Walau benci pada acara malam ini, tetapi tetap Amanda gugup juga. Ia menarik napas panjang kemudian mengembuskannya secara perlahan, ia mengeratkan pegangannya pada jemari Marissa saat hendak menjejakan kaki di tangga. Jantungnya berdetak beberapa kali lebih cepat dari biasanya dengan kedua tangan dan kaki terasa sedingin salju.

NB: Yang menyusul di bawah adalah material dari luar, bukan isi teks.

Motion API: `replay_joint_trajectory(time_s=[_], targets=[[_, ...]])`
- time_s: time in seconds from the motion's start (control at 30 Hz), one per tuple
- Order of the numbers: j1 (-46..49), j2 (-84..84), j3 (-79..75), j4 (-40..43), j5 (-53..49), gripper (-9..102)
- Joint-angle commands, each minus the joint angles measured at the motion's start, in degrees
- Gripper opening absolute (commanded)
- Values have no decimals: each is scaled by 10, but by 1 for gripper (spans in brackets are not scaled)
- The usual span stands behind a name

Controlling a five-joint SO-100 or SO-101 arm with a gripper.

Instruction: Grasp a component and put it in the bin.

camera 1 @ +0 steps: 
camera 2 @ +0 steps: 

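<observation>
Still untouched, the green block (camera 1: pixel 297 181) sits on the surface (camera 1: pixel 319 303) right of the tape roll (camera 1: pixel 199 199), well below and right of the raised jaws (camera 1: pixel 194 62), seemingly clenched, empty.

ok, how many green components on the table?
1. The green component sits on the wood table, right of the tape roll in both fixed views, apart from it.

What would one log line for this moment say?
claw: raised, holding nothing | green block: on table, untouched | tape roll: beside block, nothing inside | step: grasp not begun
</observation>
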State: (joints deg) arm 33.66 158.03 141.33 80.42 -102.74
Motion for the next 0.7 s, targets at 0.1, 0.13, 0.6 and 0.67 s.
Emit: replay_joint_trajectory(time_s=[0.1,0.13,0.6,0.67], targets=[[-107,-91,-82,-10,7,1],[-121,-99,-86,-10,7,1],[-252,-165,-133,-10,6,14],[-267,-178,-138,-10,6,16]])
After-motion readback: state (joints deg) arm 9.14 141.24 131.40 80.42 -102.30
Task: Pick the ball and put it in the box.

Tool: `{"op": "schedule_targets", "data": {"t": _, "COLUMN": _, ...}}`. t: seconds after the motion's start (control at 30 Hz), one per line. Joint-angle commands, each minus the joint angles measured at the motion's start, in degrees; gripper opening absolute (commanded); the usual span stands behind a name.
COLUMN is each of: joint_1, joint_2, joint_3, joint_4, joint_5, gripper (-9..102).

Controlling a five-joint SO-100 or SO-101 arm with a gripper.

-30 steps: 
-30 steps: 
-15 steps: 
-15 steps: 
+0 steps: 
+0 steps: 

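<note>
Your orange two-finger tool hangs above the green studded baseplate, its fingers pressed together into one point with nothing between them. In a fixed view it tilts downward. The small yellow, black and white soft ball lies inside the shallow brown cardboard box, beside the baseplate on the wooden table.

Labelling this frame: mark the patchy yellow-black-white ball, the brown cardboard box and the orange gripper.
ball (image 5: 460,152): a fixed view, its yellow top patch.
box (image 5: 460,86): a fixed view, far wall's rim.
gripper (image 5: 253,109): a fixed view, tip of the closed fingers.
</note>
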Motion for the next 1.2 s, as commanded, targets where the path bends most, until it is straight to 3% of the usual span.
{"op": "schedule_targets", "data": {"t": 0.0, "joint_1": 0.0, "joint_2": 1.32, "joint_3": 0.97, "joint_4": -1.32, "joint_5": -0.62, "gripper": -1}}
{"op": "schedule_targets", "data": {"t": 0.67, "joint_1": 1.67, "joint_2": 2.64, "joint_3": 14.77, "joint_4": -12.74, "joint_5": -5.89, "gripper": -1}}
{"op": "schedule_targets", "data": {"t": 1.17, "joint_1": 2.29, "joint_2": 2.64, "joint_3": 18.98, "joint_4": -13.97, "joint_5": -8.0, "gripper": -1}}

Saking gugupnya Amanda merasa dirinya inggin buang air kecil juga buang air besar secara bersamaan, ia mules. "Mama, Amanda nggak mau," cicit gadis itu, seraya menarik kembali kakinya yang dibalut sepatu hak setinggi lima senti dari undakan tangga yang pertama. "Takut."'

Semua perempuan yang hendak bertemu dengan calon suami dan keluarganya pasti merasakan apa yang Amanda rasakan saat ini, apalagi tidak tahu menahu mengenai calon suami dan keluarganya itu. Setelah pemberitahuan bahwa dirinya akan 'dijual' kemarin, Amanda memang memutuskan untuk tidak mencari tahu siapa pria itu. Dirinya hanya takut pria itu tidak sesuai ekspektasinya, Amanda takut pria itu adalah pria tua bangka buruk rupa yang memiliki perut buncit. Kalau tidak seperti itu, maka pria yang akan dinikahkan dengannya pasti akan mencari calon istri sendiri dibandingkan memaksa anak gadis orang untuk menikah dengannya seperti ini kan?

Amanda yakin pasti pria itu adalah pria jelek, membayangkannya saja sudah membuat Amanda ingin meninggal saja.

"Jangan takut, ada Mama," ucap wanita yang menuntunnya itu seraya meremas jemari dinginnya dengan erat, seolah meyakinkan bahwa apa yang ditakutkannya itu tidak perlu.

Ucapan Marisa tidak membuat Amanda tenang sama sekali, jantungnya yang berdebar beberapa kali lebih cepat bahkan seperti ingin meloncat dari tempatnya ini justru membuatnya ingin pingsan detik ini juga. Sayang Amanda bukan tipe orang yang mudah pingsan dalam situasi apa pun, termasuk situasi saat ini.